■ EXERCISE:
Would you please return the lines of the entries below starting at the line that has "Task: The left" and ending at the line that has "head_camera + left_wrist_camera", both included, exactly as they are?

■ STORED DATA:
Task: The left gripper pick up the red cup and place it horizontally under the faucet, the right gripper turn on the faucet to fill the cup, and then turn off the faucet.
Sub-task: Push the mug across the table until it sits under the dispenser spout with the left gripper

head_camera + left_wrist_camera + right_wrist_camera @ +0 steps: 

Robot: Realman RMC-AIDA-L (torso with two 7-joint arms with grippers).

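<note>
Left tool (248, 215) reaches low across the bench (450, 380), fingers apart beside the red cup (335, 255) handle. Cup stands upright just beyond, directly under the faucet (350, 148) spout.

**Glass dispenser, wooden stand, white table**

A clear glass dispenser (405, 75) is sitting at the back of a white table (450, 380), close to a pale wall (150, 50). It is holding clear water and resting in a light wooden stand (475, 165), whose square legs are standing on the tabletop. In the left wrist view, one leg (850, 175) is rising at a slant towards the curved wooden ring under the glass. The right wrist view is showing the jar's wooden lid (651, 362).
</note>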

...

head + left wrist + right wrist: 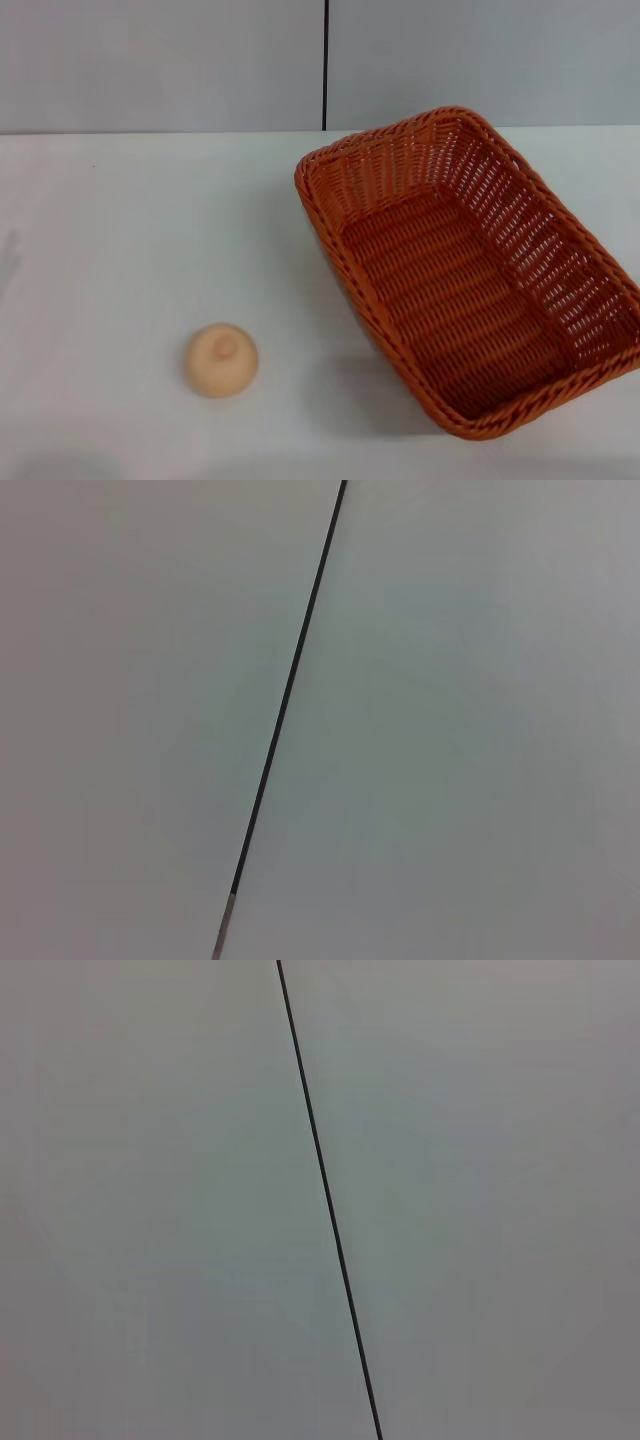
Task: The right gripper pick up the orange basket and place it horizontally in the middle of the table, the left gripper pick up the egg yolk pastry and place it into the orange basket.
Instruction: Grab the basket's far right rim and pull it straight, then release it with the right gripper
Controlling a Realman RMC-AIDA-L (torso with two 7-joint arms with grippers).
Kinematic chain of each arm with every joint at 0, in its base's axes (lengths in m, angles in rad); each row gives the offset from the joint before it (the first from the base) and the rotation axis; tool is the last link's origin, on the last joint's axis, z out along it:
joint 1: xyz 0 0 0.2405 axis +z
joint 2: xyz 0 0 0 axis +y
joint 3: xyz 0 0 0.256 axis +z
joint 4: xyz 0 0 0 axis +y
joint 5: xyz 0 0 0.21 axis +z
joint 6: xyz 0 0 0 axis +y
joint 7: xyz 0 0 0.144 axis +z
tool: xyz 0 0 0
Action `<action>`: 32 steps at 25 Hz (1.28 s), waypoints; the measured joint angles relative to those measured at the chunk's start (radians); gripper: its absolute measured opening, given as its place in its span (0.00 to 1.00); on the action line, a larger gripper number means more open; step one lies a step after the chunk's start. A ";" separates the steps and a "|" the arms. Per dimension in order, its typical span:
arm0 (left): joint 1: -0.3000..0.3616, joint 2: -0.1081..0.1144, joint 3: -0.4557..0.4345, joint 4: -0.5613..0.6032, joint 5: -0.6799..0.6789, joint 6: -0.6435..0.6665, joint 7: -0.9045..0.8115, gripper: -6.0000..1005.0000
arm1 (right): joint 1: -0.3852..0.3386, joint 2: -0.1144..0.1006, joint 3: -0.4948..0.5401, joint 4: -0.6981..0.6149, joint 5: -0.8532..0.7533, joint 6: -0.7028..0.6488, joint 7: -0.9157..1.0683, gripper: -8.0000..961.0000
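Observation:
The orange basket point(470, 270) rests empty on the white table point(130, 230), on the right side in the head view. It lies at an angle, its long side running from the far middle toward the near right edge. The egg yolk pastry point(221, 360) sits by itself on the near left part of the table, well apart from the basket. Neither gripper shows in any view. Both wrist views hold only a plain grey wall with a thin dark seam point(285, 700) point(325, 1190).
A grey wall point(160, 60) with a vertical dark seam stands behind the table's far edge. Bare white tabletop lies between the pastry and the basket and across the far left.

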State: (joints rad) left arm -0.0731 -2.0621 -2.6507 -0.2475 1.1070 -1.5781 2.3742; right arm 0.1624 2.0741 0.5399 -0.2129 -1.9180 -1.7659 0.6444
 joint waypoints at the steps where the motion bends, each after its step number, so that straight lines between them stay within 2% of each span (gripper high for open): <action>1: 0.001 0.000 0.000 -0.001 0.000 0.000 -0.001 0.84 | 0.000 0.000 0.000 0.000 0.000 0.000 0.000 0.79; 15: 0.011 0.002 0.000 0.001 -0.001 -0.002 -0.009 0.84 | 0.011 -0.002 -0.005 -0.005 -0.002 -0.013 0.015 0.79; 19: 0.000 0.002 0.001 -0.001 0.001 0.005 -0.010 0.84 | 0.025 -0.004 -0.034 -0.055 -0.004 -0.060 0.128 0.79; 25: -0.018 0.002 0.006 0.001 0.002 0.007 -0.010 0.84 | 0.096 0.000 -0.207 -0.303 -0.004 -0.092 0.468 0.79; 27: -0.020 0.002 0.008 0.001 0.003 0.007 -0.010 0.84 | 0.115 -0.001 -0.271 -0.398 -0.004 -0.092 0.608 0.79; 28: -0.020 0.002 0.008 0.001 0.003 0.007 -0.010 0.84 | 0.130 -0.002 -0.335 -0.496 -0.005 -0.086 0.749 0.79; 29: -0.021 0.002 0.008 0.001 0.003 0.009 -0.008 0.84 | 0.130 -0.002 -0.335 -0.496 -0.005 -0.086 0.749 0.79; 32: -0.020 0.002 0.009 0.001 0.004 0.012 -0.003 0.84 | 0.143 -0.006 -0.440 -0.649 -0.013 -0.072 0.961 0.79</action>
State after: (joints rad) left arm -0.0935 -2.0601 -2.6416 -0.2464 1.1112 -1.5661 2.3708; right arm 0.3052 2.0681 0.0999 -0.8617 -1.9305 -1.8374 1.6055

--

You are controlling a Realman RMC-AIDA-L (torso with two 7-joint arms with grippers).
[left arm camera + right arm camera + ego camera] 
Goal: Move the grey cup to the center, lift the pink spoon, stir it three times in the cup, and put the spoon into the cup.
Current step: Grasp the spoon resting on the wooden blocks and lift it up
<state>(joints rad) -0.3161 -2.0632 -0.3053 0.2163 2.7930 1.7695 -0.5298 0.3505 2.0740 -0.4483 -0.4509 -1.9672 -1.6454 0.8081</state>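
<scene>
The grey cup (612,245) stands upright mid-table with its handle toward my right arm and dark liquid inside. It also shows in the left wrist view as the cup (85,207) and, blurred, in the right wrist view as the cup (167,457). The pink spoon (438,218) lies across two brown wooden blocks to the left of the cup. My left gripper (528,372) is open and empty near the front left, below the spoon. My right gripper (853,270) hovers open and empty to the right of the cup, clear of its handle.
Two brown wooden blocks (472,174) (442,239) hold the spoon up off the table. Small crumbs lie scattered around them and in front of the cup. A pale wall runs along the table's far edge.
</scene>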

■ RESULT:
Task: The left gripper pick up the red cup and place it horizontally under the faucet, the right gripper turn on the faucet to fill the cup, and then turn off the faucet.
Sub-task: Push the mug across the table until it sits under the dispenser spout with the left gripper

head_camera + left_wrist_camera + right_wrist_camera @ +0 steps: 

The exercise is done, with nothing more to add.